Вышел на треугольную крошку-площадь с медной головой некоего Гвидо Маранона на высоком постаменте и с древней водяной колонкой меж двух пропитанных дождем деревянных скамей.
Затхлый дух копченых кабаньих ляжек из дверей таверны мешался с запахом молотых кофейных зерен и жареного чеснока; с запахами дождя, дыма из каминных труб, сырых плесневелых стен, заброшенных подвалов, вывешенного на балконах и под окнами белья: сложная аура старых городов, одновременно привлекательная и отталкивающая…

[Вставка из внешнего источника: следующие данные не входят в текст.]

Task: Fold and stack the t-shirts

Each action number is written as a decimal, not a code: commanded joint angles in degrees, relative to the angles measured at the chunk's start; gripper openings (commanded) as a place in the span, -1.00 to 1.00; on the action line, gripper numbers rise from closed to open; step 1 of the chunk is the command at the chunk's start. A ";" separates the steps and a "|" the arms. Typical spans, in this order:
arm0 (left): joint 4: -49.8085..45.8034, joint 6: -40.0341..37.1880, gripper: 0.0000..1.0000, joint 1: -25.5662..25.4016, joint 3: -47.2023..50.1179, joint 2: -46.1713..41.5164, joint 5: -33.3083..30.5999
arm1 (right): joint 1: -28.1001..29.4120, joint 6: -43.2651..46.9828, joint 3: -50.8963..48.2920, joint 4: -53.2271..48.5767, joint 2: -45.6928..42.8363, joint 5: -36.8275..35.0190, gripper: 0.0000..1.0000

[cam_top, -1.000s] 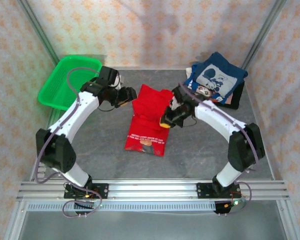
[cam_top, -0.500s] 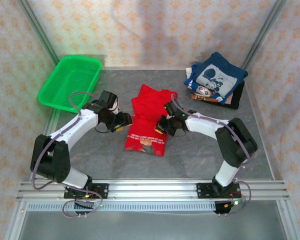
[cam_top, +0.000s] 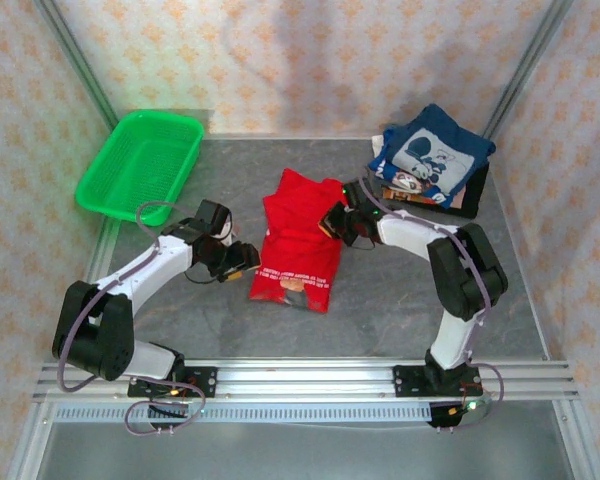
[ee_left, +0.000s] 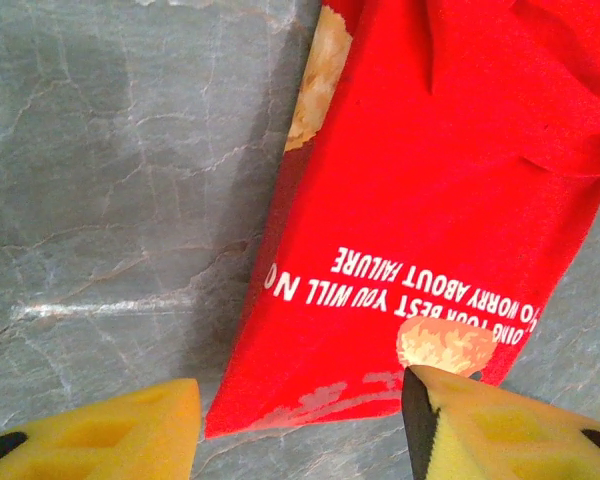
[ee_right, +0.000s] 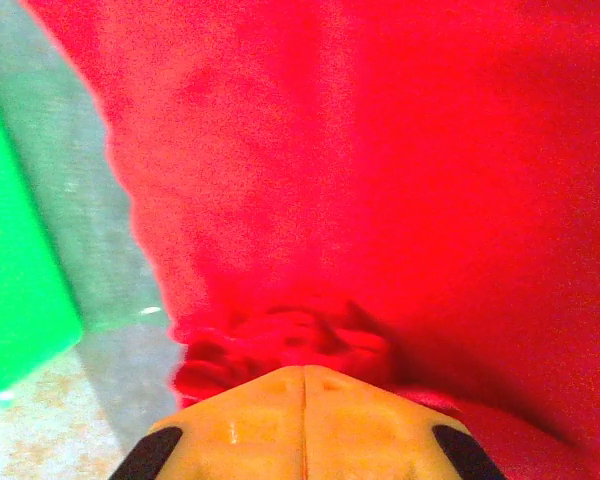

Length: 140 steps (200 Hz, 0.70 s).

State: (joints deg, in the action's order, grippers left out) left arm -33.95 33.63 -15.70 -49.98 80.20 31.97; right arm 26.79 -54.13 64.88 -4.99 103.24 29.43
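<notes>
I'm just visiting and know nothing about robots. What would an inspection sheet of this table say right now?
Surface: grey table, no spills seen.
Job's things: red t-shirt partly folded mid-table; folded stack topped by navy t-shirt, far right.
Clutter: green basket, far left.
End effectors: left end effector open at the red t-shirt's near-left corner; right end effector shut on its bunched far-right edge.
Cables: grey cable looped along the left arm.
Surroundings: patterned walls, metal rail in front.

I work in a lab booth: my arms [cam_top: 150, 268] are bolted on an aluminium rail [cam_top: 310, 378], and metal posts [cam_top: 75, 55] hold patterned walls [cam_top: 310, 60] around the grey table [cam_top: 380, 300].
</notes>
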 commanded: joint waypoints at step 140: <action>-3.25 2.09 -0.65 -2.71 -20.86 22.15 -1.69 | 2.29 -5.23 -16.10 6.49 -7.59 2.93 -0.95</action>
State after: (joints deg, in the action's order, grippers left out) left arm -34.11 35.27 -17.50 -67.05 99.48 31.38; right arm 28.84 -57.89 48.84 -2.81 93.41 31.94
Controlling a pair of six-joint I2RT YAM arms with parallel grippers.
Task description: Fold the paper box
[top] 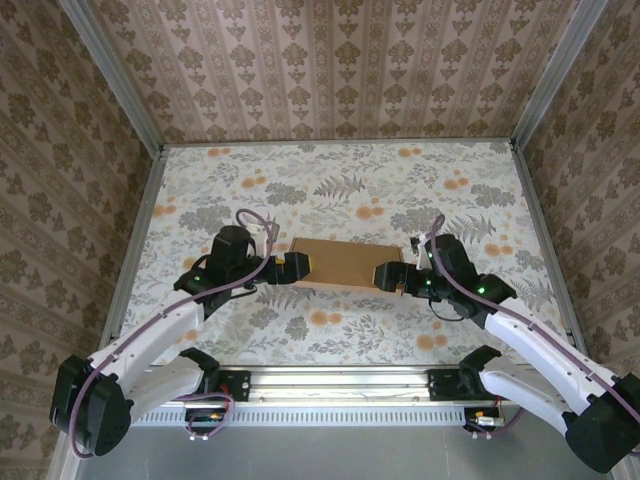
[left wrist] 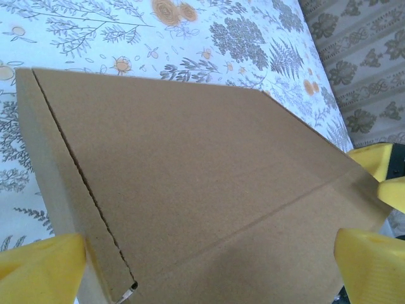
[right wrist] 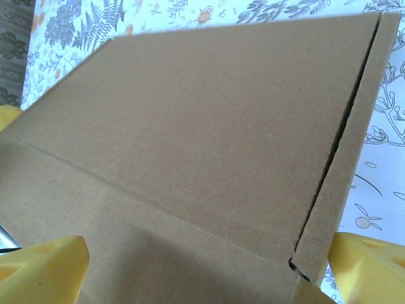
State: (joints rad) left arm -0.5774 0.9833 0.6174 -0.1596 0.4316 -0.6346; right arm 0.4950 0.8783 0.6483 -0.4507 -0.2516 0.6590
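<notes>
The paper box lies flat and closed in the middle of the table, plain brown with a crease line and a slit along one side flap. My left gripper is at its left end and my right gripper at its right end. In the left wrist view the box runs between the wide-apart yellow fingers of my left gripper. Seen from the right wrist, the box likewise sits between the spread fingers of my right gripper. Both stand open, straddling the box ends.
The box rests on a floral tablecloth. Patterned walls and metal corner posts close in the table on three sides. An aluminium rail with both arm bases runs along the near edge.
</notes>
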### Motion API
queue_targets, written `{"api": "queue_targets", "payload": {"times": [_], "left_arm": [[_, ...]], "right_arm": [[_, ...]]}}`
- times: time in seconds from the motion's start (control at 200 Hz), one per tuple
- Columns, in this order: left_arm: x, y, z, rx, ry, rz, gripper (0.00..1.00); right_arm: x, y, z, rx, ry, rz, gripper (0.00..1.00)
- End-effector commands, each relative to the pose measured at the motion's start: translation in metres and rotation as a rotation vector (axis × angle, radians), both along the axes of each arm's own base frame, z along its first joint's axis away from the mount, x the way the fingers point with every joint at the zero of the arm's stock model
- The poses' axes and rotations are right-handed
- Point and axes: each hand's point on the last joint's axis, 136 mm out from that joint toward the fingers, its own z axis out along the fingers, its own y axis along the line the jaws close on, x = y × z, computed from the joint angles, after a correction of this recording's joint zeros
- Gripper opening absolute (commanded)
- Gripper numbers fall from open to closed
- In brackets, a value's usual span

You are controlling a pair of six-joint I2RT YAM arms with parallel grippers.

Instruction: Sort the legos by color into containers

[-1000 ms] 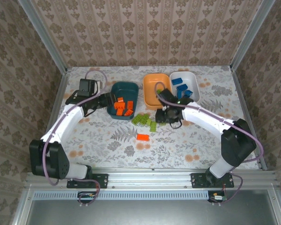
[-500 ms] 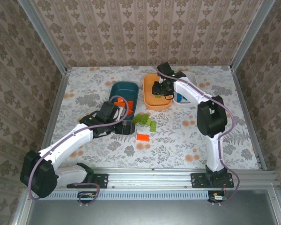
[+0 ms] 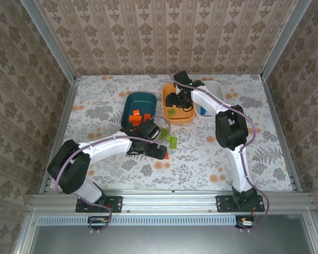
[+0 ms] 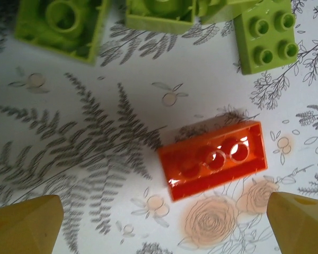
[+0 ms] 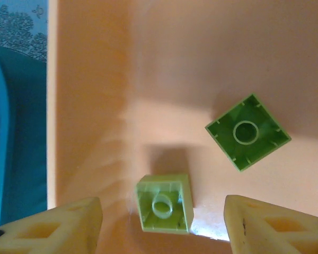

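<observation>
Floral table [image 3: 201, 159], papered walls [image 3: 148, 37]. Over the orange bin [image 5: 175, 53] my right gripper [image 5: 161, 222] has freed a green brick [image 5: 164, 203]; near it my left gripper [image 4: 164, 217] gapes above an orange brick [image 4: 214, 159]

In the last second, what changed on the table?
Right tool carried a green brick from the loose green pile to the orange bin and opened, dropping it beside a second green brick. Left tool swung from the teal bin to hover, open, over the lone orange brick. Bins stayed put.
</observation>
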Motion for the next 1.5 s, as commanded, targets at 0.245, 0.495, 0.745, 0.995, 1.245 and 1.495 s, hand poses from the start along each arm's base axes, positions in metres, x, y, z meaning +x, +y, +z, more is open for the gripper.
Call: {"api": "queue_targets", "payload": {"times": [0.245, 0.495, 0.745, 0.995, 1.245, 1.495], "left_arm": [[0.006, -0.024, -0.014, 0.091, 0.005, -0.049, 1.0], [0.002, -0.029, -0.027, 0.14, 0.035, -0.045, 0.96], [-0.002, -0.033, -0.033, 0.193, 0.054, -0.046, 0.89], [-0.007, -0.03, -0.038, 0.216, 0.077, -0.029, 0.72], [-0.006, -0.025, -0.026, 0.225, 0.061, -0.024, 0.61], [0.02, -0.003, 0.03, 0.19, -0.024, 0.011, 0.62]], "right_arm": [[-0.087, -0.034, 0.087, 0.075, -0.105, -0.012, 0.68], [-0.15, -0.057, 0.071, 0.102, -0.068, -0.033, 0.68], [-0.173, -0.062, 0.048, 0.114, -0.021, -0.039, 0.69], [-0.174, -0.062, 0.049, 0.117, -0.023, -0.039, 0.69], [-0.17, -0.059, 0.053, 0.136, -0.045, -0.042, 0.69], [-0.173, -0.06, 0.059, 0.144, -0.054, -0.044, 0.69]]}}
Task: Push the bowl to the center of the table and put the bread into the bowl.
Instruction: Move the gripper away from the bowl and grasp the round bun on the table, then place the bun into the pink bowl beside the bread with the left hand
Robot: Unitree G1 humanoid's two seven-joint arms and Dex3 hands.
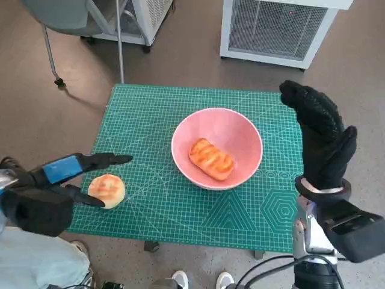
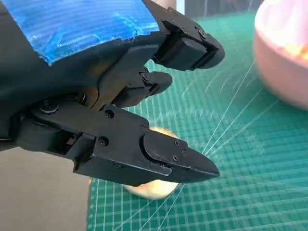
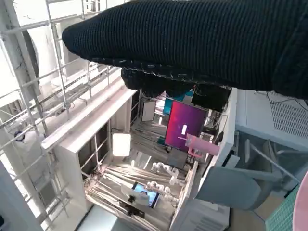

С самого утра он отчетливо чувствовал не тревогу – это чувство никогда не входило в сферу его внутренних импульсов, – а неясную опасность. Все то же неуютное ощущение сквозняка… Он оглянулся, лениво скользнул взглядом по ближайшим домам, по раскрытым веерам, распятым шалям и коралловым нитям в витринах; подняв голову, уперся взглядом в сырое моросящее небо… Что это с вами, барышня? Никак вы наладились чуйств лишиться. Брось, идиот: это не за тобой, это ты идешь по следу Это ты панически напряжен в ожидании письма от Люка, неизвестно почему уверенный в удаче маленького латиноса. А вдруг тот вовсе не во Флориде, и высокий русский коллекционер, о котором говорил простодушный Эдуард, вовсе не Босота.
Хорошо бы запить этот дурацкий ланч чашкой крепкого кофе. Тем более что морось над головой каждую минуту угрожает перейти в нудный бесконечный дождь.
Он свернул на боковую улочку, уводящую в сторону Худерии, заглянул в два-три заведения, где над баром висели все те же, подвешенные за волосатые копытца, части свиных туш (дались же они тебе!); наконец, в полуподвале углового дома на крошечной площади против Паласио де Фуэнсалида обнаружил то, что требовалось: небольшой опрятный кафетерий. Уютное помещение с величавым старинным буфетом, уставленным кружками и тарелками местного производства, с несколькими круглыми столиками – стеклянная столешница на витой металлической ноге, – и стульями с узорными спинками. В углу помещения – стружка винтовой лесенки на антресоль, где застряли еще два круглых столика. И тепло, и спокойно.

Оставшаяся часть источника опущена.